ENEM 2015 - A persistência da violência contra a mulher na sociedade brasileira
Enviada em 12/05/2021
Herança colonial que se perpetua sem o devido combate
No Brasil Colonial, o primeiro investimento estrutural econômico encaminhou-se para o mercado açucareiro, dessa forma, os engenhos de açúcar e seus senhores passaram a representar respectivamente a centralidade do corpo social e o auge da configuração de poder, sendo todos os demais componentes do coletivo inferiores e submissos. Dessa forma, a sociedade brasileira formou-se a partir do patriarcado, um de seus reflexos é a perpetuação da violência contra a mulher em nosso país, a qual, nos dias atuais fundamenta-se na imagem de submissão do feminino estabelecido socialmente e da falta de abrangência de políticas públicas para seu combate.
Na obra O Segundo Sexo, a pensadora francesa, Simone de Beauvoir, trabalha dentre suas teses a imagem de submissão feminina e a atribui à uma construção social desde o princípio da sociedade humana; sendo tanto homens quanto mulheres responsáveis por tal construção. No Brasil, a imagem da mulher é relacionada à objetificação, à submissão, à fragilidade e à incapacidade de tal gênero; o que configura e perpetua as justificativas de sua agressão, que muitas vezes não conta com o devido auxilio.

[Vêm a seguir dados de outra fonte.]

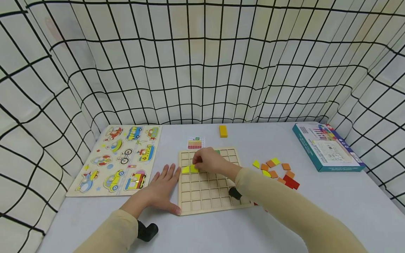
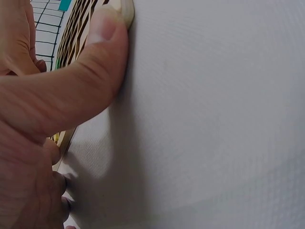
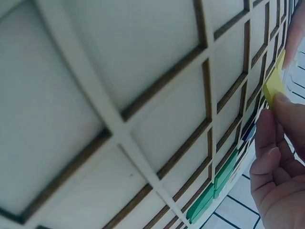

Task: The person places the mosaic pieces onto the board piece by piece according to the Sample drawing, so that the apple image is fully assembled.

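A wooden grid board lies flat at the middle of the table. My left hand rests at its left side with fingers spread, the thumb touching the lower left corner. Over the board's upper part, my right hand pinches a yellow tile between thumb and fingers, at the grid. Beside that tile, to its left, another yellow tile sits in a cell. Green tiles lie in far cells, mostly covered by the right hand in the head view. A dark blue tile shows partly near the fingertips.
Loose orange, yellow and red tiles lie right of the board. Behind it are a small pattern card and a yellow block. A picture puzzle board is at left, a teal-edged box at right. Black netting surrounds the table.
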Demonstrator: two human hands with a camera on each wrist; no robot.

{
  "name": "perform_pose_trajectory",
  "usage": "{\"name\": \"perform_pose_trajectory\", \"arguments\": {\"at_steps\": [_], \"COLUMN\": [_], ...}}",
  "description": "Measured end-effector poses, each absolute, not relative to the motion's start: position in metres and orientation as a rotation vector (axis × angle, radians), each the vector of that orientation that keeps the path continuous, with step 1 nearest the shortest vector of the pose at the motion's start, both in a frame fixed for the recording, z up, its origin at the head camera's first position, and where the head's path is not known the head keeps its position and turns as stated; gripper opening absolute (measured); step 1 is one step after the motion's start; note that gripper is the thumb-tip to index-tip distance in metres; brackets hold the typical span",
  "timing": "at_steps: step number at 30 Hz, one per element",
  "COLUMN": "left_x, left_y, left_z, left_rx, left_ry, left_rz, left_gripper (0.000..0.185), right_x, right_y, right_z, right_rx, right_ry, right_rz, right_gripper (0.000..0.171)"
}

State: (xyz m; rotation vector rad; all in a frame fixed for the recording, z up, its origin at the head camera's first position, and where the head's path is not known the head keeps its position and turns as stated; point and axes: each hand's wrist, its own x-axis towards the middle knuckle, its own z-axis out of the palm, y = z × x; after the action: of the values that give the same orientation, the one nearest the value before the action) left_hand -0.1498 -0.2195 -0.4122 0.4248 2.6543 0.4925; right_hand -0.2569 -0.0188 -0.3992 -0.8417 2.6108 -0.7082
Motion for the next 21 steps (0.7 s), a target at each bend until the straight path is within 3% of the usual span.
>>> {"name": "perform_pose_trajectory", "arguments": {"at_steps": [21], "left_x": [-0.1491], "left_y": [-0.2167], "left_z": [-0.4088], "left_rx": [0.43], "left_ry": [2.657], "left_rz": [0.493], "left_gripper": [0.134], "right_x": [-0.2528], "right_y": [-0.0241], "right_z": [-0.397], "right_rx": [-0.972], "right_ry": [2.708], "right_rz": [-0.422], "right_gripper": [0.012]}}
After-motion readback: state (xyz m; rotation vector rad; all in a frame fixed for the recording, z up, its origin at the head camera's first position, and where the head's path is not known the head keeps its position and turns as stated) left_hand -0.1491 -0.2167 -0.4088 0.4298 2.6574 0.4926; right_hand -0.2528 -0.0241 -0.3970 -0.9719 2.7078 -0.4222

Criado no ano de 2005, o serviço telefônico da Secretaria de Políticas Públicas para as Mulheres, registrou 237 mil relatos de violência no ano de 2015, representando um aumento positivo de denúncias em relação aos dois anos anteriores; tal política em conjunto com a Lei Maria da Penha e as Delegacias Especializadas no Atendimento à Mulher, representam importantes pilares contra tal problemática. Porém, tais campos institucionais não se encontram homogeneamente distribuídos no país e nem sempre abrangem todo atendimento e amparo às vítimas de violência (seja ela física, psicológica, moral, sexual, patrimonial, etc.); o que resulta, muitas vezes, no não prosseguimento com o inquérito e o retorno ao ciclo de agressões.
Portanto, para que a perpetuação da violência contra o feminino seja combatida no Brasil, urge que o Ministério da Família elabore um conjunto de leis e medidas que trabalhem na integridade do combate à tal problemática, abrangendo desde a ampliação das Delegacias da Mulher e sua atuação, até a adentrada do diálogo no ambiente educacional (através da inserção de sua discussão na Base Comum Curricular) e da propagação de campanhas de conscientização das bases de amparo. Somente quando a imagem feminina deixar sua posição subalternizada é que a sociedade brasileira será capaz de atingir a prosperidade.